25) De un domingo lluvioso a otro. Me traslado a un domingo del año de 1804 en el que Thomas De Quincey, que entonces tenía diecinueve años, tomó por primera vez opio. Mucho tiempo después, él recordaría así ese día: «Era un domingo por la tarde, triste y lluvioso. En esta tierra que habitamos no existe espectáculo más lúgubre que una lluviosa tarde de domingo en Londres.»

En De Quincey el síndrome de Bartleby se manifestó en forma de opio. De los diecinueve a los treinta y seis años, De Quincey, a causa de la droga, se vio impedido para escribir, pasaba horas y horas tumbado, alucinando. Antes de caer en los ensueños de su mal de Bartleby, él había manifestado sus deseos de ser escritor, pero nadie confiaba en que algún día llegara a serlo, se le daba por desahuciado puesto que el opio genera una alegría sorprendente en el ánimo de quien lo ingiere pero aturde la mente aunque lo haga con ideas y placeres que hechizan. Es evidente que, estando aturdido y hechizado, no se puede escribir.

Pero sucede que a veces la literatura huye de la droga. Y eso es lo que le ocurrió un buen día a De Quincey, que vio cómo de pronto se liberaba de su síndrome de Bartleby. Fue original en su momento la manera de doblegarlo, pues consistió en escribir directamente sobre él. De donde antes sólo estaba el humo del opio surgió el célebre opúsculo Confesiones de un comedor de opio inglés, texto fundacional de la historia de las letras drogadas.

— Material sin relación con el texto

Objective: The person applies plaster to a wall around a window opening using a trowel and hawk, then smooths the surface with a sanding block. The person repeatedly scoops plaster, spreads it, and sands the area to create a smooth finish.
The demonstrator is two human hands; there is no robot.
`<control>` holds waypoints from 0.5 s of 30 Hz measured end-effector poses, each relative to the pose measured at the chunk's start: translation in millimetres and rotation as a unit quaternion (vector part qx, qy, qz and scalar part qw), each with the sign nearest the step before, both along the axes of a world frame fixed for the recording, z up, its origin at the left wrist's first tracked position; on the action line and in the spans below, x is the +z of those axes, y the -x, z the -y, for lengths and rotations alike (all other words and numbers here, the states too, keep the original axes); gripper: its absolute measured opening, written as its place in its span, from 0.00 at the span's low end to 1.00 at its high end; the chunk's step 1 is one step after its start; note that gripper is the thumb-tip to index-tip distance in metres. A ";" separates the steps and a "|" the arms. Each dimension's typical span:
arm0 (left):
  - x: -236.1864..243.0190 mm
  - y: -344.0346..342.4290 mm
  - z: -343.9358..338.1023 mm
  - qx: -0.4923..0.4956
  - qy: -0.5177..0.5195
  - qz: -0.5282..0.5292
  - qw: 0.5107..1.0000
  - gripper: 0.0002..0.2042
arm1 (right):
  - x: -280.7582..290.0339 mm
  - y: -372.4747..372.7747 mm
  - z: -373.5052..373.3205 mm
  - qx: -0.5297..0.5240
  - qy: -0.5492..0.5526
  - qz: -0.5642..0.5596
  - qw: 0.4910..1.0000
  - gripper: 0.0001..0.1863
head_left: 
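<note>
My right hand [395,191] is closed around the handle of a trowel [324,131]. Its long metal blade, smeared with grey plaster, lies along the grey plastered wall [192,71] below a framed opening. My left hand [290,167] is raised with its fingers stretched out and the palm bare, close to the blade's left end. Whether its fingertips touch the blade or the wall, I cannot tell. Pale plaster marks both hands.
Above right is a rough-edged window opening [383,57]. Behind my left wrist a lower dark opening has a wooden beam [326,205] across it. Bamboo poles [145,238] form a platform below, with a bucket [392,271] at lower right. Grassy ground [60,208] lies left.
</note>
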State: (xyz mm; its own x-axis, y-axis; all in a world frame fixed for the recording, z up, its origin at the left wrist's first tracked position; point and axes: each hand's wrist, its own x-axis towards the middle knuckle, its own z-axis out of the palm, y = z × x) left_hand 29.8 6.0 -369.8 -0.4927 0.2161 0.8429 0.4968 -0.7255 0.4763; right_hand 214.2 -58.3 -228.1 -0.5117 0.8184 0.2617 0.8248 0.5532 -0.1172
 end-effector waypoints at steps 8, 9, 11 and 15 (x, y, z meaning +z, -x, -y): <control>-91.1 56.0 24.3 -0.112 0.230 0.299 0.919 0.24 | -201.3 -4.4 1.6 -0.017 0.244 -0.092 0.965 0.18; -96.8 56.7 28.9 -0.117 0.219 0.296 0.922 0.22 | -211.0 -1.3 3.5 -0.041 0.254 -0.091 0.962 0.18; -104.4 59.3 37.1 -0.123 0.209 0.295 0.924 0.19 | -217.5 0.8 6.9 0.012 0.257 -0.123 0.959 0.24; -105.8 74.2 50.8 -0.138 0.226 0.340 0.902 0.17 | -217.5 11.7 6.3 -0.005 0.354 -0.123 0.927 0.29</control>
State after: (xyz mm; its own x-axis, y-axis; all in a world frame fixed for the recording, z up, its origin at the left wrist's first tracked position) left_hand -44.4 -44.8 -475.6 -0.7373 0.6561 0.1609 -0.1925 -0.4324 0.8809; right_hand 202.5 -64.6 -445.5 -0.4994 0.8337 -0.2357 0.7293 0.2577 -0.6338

Enciendo un cigarrillo y, por unos momentos, rindo homenaje al humo del opio. Me viene a la memoria el sentido del humor de Cyril Connolly al resumir la biografía del hombre que doblegó su síndrome escribiendo sobre él pero sin poder evitar que, a la larga, el síndrome se rebelara, matándole: «Thomas De Quincey. Decadente ensayista inglés quien, a los setenta y cinco años de edad, falleció a causa de aquello sobre lo que había escrito, a causa de haber ingerido opio en su juventud.»

El humo ciega mis ojos. Sé que debo terminar, que he llegado al final de esta nota a pie de página. Pero no veo apenas nada, no puedo seguir escribiendo, el humo se ha convertido peligrosamente en mi síndrome de Bartleby.

Ya está. He apagado el cigarrillo. Ya puedo acabar, lo haré citando a Juan Benet: «Quien necesita fumar para escribir, o bien lo tiene que hacer a lo Bogart, con el humo enroscado al ojo (lo cual determina un estilo bronco), o bien ha de soportar que el cenicero se lleve la casi totalidad del cigarrillo.»